> _TRY IT_
Reproduce the entries shown below only from the line with "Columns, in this" down to the line with "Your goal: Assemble", keeping both end lines and copying each one exactly.
━━━━━ EXERCISE INPUT ━━━━━
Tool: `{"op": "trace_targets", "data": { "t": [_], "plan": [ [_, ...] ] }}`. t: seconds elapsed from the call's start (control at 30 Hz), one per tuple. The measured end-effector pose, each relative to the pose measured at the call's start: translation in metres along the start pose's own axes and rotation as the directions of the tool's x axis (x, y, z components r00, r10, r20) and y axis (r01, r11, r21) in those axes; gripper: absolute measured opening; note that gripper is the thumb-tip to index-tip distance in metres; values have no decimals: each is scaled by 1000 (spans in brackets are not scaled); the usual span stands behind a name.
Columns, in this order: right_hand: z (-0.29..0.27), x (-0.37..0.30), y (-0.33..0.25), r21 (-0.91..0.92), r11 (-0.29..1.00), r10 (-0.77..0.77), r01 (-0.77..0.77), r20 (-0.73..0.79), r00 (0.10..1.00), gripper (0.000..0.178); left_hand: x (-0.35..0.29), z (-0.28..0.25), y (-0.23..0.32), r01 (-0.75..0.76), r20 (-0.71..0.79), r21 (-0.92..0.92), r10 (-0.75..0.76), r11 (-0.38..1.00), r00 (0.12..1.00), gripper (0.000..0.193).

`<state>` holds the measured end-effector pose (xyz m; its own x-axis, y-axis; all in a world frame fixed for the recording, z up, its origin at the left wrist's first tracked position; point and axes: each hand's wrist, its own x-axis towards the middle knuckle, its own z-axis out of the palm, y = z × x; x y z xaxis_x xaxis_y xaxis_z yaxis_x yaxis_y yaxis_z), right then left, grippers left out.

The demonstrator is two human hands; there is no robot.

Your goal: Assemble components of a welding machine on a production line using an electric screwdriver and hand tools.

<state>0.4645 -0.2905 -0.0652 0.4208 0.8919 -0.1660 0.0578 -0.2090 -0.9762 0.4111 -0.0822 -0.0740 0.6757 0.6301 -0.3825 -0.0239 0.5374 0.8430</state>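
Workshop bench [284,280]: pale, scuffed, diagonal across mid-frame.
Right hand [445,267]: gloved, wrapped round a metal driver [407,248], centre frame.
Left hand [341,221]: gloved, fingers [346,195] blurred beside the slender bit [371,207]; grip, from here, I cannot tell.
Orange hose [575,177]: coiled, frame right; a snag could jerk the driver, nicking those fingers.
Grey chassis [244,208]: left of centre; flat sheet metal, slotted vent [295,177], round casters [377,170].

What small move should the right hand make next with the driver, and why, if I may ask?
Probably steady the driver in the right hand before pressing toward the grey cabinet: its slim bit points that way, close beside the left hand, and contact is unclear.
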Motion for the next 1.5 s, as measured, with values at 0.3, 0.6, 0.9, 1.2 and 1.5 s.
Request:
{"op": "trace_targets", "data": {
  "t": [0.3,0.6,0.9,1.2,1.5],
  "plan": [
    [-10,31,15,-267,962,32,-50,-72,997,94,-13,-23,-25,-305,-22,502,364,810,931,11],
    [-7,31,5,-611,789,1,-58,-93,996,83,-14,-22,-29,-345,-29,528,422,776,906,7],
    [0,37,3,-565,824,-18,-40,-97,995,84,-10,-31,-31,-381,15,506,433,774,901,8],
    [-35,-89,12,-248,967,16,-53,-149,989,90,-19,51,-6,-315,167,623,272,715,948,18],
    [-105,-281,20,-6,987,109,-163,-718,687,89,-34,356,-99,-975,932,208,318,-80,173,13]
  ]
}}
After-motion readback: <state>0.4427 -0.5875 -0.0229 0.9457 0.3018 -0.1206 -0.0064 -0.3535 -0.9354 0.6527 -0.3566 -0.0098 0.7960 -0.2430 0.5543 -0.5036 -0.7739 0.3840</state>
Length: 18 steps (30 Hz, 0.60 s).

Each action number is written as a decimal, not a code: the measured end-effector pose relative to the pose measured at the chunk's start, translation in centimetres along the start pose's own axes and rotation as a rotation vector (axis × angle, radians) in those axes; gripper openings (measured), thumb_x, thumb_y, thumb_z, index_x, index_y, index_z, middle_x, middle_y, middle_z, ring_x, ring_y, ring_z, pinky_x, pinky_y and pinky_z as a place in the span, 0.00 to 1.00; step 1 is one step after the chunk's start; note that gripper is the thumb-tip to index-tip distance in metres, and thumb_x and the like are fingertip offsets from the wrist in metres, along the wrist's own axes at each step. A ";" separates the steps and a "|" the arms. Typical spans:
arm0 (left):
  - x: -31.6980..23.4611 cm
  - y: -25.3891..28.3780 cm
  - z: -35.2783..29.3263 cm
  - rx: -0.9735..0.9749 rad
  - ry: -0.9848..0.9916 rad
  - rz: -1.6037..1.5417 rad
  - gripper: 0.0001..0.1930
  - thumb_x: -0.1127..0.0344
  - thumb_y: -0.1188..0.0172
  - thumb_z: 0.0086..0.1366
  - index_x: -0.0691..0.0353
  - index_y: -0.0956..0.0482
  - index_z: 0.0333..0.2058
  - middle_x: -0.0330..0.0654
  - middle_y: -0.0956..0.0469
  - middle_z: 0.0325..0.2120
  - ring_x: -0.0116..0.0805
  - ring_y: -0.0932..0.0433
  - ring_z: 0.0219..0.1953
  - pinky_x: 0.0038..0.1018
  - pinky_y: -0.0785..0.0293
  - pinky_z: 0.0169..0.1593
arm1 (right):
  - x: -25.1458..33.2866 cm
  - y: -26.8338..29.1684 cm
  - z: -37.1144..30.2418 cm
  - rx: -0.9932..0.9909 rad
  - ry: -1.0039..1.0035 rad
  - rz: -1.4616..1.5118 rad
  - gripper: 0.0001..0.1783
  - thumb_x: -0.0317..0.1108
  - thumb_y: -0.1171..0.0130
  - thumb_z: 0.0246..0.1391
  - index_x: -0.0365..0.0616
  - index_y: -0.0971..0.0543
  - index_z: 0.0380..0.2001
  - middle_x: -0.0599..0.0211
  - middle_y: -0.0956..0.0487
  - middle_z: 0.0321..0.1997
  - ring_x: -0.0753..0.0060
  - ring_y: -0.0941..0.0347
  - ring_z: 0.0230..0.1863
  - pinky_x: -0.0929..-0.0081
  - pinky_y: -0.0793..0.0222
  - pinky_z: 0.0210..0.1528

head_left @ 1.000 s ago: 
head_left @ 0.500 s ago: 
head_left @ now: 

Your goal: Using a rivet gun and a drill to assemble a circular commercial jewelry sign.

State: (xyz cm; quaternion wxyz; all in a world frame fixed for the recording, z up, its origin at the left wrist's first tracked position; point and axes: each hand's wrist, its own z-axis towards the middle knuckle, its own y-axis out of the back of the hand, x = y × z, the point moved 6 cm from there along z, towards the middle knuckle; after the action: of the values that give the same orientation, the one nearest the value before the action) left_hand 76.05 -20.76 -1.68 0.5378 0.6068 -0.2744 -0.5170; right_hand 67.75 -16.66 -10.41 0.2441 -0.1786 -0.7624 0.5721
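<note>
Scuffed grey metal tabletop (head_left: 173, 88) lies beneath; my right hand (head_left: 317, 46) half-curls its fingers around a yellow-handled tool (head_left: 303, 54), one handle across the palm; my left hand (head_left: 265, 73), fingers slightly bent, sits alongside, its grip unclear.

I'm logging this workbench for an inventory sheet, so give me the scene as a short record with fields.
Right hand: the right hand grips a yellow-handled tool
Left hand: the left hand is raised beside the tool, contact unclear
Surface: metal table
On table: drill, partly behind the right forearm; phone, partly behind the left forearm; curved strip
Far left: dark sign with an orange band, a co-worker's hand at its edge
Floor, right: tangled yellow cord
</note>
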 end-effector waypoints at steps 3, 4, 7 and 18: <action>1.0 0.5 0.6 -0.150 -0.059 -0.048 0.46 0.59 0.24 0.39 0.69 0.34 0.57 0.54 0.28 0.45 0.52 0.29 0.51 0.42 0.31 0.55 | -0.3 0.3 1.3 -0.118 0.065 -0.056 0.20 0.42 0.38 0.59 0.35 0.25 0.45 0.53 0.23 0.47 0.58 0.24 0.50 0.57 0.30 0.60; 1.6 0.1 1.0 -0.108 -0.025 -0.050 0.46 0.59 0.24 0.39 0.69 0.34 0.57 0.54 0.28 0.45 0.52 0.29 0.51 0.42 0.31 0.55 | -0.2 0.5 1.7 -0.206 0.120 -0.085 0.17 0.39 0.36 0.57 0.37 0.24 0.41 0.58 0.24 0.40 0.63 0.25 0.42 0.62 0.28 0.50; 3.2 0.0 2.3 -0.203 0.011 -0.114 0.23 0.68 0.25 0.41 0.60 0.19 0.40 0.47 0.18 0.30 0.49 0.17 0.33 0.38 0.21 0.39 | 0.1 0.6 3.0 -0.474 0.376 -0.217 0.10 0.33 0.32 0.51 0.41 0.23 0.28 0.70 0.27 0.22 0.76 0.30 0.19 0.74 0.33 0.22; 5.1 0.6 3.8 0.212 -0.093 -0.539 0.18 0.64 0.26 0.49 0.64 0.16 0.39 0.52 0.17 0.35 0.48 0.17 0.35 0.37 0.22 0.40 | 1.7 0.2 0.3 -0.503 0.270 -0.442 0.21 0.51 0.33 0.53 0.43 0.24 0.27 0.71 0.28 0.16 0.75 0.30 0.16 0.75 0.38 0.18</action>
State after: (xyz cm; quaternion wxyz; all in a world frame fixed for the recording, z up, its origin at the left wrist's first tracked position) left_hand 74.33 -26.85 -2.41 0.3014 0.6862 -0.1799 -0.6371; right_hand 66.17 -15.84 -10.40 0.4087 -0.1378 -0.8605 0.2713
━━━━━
> _SOLUTION TO THIS TASK_
Columns, in this order: right_hand: z (-0.29..0.27), x (-0.37..0.30), y (-0.33..0.25), r21 (-0.91..0.92), r11 (-0.29..1.00), r10 (-0.77..0.77), r01 (-0.77..0.77), r20 (-0.73..0.79), r00 (0.10..1.00), gripper (0.000..0.178); left_hand: x (-0.35..0.29), z (-0.28..0.25), y (-0.23..0.32), r01 (-0.75..0.76), r20 (-0.71..0.79), r21 (-0.92..0.92), r10 (-0.75..0.76), r11 (-0.38..1.00), r00 (0.12..1.00), gripper (0.000..0.193).

`<state>` holds the measured end-effector pose (xyz m; its own x-axis, y-axis; all in a world frame fixed for the recording, z up, its origin at the left wrist's first tracked position; point and axes: each hand's wrist, its own x-axis towards the middle knuckle, its own z-axis out of the palm, y = z × x; x y z xaxis_x xaxis_y xaxis_z yaxis_x yaxis_y yaxis_z), right then left, grippers left out.

The demonstrator is two human hands; there is no robot.

Your goal: Assemble components of a welding machine on a production line using an electric screwdriver and hand tools.

No more work is required for the exercise.